• **Task statement**:
For each line below, write it out exactly as it appears.
Recorded data Block Start
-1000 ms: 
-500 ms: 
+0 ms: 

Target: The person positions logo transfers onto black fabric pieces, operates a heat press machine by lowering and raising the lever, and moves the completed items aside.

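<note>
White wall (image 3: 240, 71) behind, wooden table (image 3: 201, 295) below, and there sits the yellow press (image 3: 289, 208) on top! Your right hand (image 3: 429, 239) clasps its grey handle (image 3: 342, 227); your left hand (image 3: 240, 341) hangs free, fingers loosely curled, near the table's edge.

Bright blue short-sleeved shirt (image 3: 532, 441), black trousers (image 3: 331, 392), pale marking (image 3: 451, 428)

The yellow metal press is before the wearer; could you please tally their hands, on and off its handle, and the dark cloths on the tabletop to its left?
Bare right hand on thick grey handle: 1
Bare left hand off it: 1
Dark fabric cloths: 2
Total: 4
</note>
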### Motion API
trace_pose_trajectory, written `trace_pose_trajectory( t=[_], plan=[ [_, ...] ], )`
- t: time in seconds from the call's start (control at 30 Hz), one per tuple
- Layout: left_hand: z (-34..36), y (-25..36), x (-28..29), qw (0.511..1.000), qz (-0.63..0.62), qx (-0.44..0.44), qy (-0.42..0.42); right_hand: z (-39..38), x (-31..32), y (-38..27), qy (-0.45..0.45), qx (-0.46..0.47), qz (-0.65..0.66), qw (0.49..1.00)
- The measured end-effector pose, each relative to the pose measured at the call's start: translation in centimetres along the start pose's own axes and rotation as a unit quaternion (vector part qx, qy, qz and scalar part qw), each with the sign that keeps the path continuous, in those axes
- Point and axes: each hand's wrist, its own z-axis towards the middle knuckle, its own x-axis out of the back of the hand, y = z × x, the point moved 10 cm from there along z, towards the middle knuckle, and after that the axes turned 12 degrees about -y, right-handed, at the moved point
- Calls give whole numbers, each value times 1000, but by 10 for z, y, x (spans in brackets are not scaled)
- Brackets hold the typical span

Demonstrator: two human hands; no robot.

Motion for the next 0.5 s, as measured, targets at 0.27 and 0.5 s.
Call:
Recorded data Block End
• **Result of this task**:
-1000 ms: 
-500 ms: 
+0 ms: 

Target: The person positions logo transfers onto black fabric pieces, operates a heat press machine by lowering and raising the lever, and moves the completed items aside.

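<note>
White wall (image 3: 240, 71) behind, wooden table (image 3: 201, 295) below, and there sits the yellow press (image 3: 289, 208) on top! Your right hand (image 3: 429, 239) clasps its grey handle (image 3: 342, 227); your left hand (image 3: 240, 341) hangs free, fingers loosely curled, near the table's edge.

Bright blue short-sleeved shirt (image 3: 532, 441), black trousers (image 3: 331, 392), pale marking (image 3: 451, 428)

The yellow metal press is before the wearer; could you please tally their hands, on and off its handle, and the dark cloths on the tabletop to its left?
Bare right hand on thick grey handle: 1
Bare left hand off it: 1
Dark fabric cloths: 2
Total: 4
</note>
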### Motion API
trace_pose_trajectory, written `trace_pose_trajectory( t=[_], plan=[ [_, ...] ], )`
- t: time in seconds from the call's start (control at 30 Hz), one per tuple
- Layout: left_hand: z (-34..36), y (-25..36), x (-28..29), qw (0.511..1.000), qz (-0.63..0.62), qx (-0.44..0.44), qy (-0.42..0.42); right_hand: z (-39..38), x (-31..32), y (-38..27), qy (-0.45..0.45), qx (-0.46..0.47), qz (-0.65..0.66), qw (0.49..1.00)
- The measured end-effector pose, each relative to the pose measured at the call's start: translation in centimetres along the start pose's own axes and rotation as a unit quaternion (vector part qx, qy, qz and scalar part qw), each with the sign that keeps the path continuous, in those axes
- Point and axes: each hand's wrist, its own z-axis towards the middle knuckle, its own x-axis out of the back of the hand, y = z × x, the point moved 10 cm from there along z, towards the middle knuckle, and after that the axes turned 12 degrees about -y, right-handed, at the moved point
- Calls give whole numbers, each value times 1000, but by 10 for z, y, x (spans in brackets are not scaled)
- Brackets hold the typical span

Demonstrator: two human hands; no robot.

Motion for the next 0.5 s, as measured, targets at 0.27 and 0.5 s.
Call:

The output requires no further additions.